Aeroflot Flight 1668 was a scheduled flight from Yakutsk to Novosibirsk with stopovers at Olekminsk, Lensk, Ust-Kut and Krasnoyarsk that crashed shortly after take-off from Olekminsk on 6 January 1968. All 45 people on board died. The subsequent investigation was unable to determine the root cause of the accident.

==Accident==
At 18:10 local time the flight departed Olyokminsk bound for Lensk in good weather conditions. Ten minutes later the crew contacted air traffic control (ATC) and reported their altitude as 4,500 meters. At 18:24 the flight requested a position report and ATC responded that radar showed the aircraft 75 kilometers from Olyokminsk on a heading of 271 degrees. At 18:28 radar contact with the aircraft was lost and attempts to communicate with the flight by radio were unsuccessful. Three hours and 22 minutes later the crew of an Antonov An-2 flying west of Olekminsk discovered several fires burning on the ground. Helicopters sent to investigate discovered the crash site. The next day at 16:00 search teams reached the wreckage of flight 1668. There were no survivors.

==Aircraft==
Construction of the Antonov An-24B involved, serial number 69901001, was completed at the Antonov aircraft factory on 27 November 1966. At the time of the accident, the aircraft had sustained a total of 1,543 flight hours and 1,083 takeoff and landing cycles.

==Aftermath==
Members of the search and rescue team recorded their eyewitness accounts of the approximately 715 meters wide crash site:
In the winter of 1968, we, the young aircraft technicians, were mobilized to search the area where the wreckage of the aircraft fell. There were severe frosts. Christmas was coming. The forest consisted of a thick fir grove, and all the trees were hung with small multicolored patches - the remnants of clothes torn from people, like Christmas trees. The sight was creepy...

But the young girl fastened to the miraculously surviving chair made the strongest impression on everyone. She apparently did not suffer in any way, and seemed to be a fabulous fairytale who had fallen asleep in this magical dressed up Christmas forest ...

==Investigation==
The accident was investigated by the State Supervisory Commission for Flight Safety. Concerns about crew training, preflight preparation of the aircraft and ATC operation were eliminated early in the investigation.

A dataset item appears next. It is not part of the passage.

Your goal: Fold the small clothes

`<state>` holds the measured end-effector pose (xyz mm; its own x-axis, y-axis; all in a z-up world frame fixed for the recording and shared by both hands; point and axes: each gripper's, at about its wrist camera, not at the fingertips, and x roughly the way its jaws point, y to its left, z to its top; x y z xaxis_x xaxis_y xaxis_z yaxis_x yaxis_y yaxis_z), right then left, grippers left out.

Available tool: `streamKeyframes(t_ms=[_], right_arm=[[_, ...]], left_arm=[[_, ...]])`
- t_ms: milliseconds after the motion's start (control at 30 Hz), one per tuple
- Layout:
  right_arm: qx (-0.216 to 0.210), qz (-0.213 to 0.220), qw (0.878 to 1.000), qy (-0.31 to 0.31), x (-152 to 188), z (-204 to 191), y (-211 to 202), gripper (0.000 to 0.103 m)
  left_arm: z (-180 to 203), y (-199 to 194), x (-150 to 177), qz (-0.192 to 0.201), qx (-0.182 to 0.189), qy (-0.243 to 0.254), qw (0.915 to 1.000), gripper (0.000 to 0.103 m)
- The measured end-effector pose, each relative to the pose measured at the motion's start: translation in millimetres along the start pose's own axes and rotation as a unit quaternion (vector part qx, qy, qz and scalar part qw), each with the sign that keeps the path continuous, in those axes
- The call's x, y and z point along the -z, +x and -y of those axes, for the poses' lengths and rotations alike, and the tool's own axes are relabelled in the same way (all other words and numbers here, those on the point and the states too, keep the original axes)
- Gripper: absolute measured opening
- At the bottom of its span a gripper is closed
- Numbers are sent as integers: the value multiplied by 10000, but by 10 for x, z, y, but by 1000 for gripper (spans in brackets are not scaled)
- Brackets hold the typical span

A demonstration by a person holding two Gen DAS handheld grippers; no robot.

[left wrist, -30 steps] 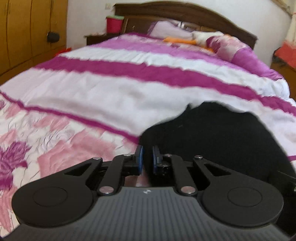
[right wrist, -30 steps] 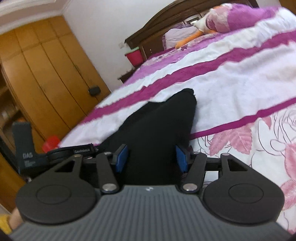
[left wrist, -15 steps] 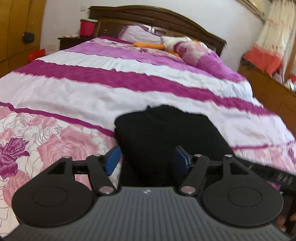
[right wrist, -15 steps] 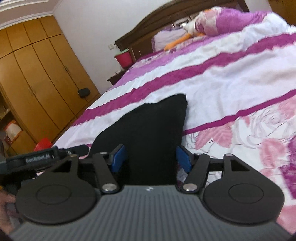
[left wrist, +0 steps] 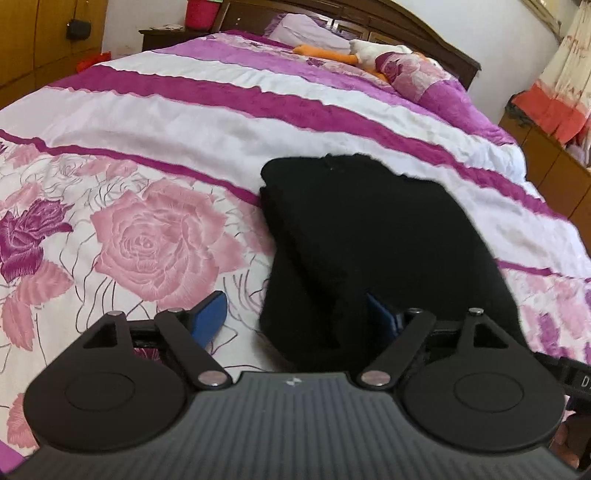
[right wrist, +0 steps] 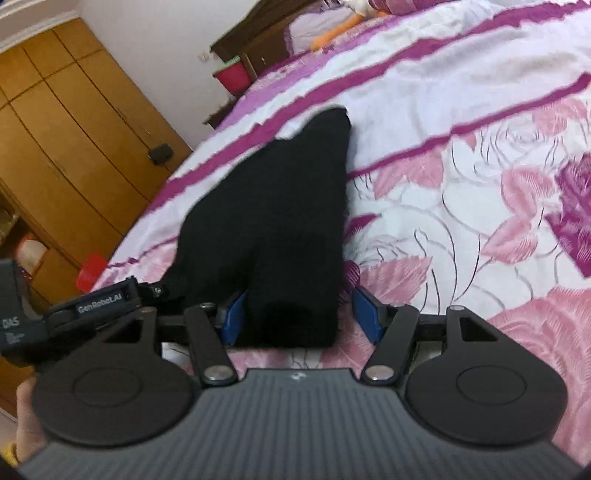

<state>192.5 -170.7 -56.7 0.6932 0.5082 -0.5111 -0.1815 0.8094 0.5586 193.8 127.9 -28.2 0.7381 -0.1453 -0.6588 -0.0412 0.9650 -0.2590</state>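
Observation:
A black garment (left wrist: 369,236) lies folded in layers on the bed; it also shows in the right wrist view (right wrist: 280,206). My left gripper (left wrist: 295,317) is open, its blue pads wide apart, at the garment's near left corner, the right pad over the cloth. My right gripper (right wrist: 301,314) is open, its blue pads either side of the garment's near end without pinching it. The other gripper's body (right wrist: 92,299) shows at the left of the right wrist view.
The bed has a pink, purple and white floral cover (left wrist: 155,236). Pillows and a soft toy (left wrist: 369,55) lie near the dark wooden headboard (left wrist: 406,22). A wooden wardrobe (right wrist: 66,140) stands left of the bed. A red bin (right wrist: 231,75) sits on a nightstand.
My left gripper opened and let go of the black garment, which now lies flat and folded. Both grippers have drawn back slightly; the right stayed open.

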Motion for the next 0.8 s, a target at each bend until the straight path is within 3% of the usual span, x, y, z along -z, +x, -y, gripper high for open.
streamKeyframes(t_ms=[133, 200, 233, 367, 500, 800], right_arm=[[-146, 414, 9990, 83, -127, 0, -171, 66], [-169, 575, 9981, 130, -200, 26, -198, 76], [-132, 600, 9980, 158, -233, 30, -184, 76], [3, 398, 9984, 390, -335, 126, -13, 76], [-222, 112, 9983, 534, -340, 235, 243, 76], [-536, 103, 9983, 223, -306, 230, 482, 77]], left_arm=[[9, -82, -71, 61, 228, -26, 9997, 84], [18, -75, -102, 92, 303, -49, 9995, 84], [22, -60, -113, 110, 302, -46, 9995, 84], [40, 81, -146, 76, 209, 35, 9997, 85], [-12, 295, -134, -137, 287, -97, 9994, 89], [-48, 487, -103, -8, 461, -120, 9989, 93]])
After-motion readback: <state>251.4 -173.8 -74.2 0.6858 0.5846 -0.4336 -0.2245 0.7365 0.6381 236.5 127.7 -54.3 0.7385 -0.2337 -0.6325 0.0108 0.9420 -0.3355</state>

The agency compiled data from ATC including recorded radio transmissions and radar plots in an attempt to determine the cause. Two minutes before the flight disappeared from radar the sound of a transmitter being switched on was heard. The source of this transmitter sound was never determined. Investigators discovered that the aircraft suddenly entered a steep descent followed by both wings and the empennage separating from the fuselage due to high aerodynamic loads. At about 18:27 the airliner was in an 80 degree nose down attitude on a heading of 270 with a left bank. The aircraft struck trees then crashed into the ground heavily and was completely destroyed by impact forces and fire.

Investigations were unable to determine the exact cause of the accident but it was theorized that a part of the aircraft detached and damaged the tail or that an aircraft flight control system failed. Another theory was that the flight was brought down by a surface-to-air missile, but no evidence supporting this ever surfaced.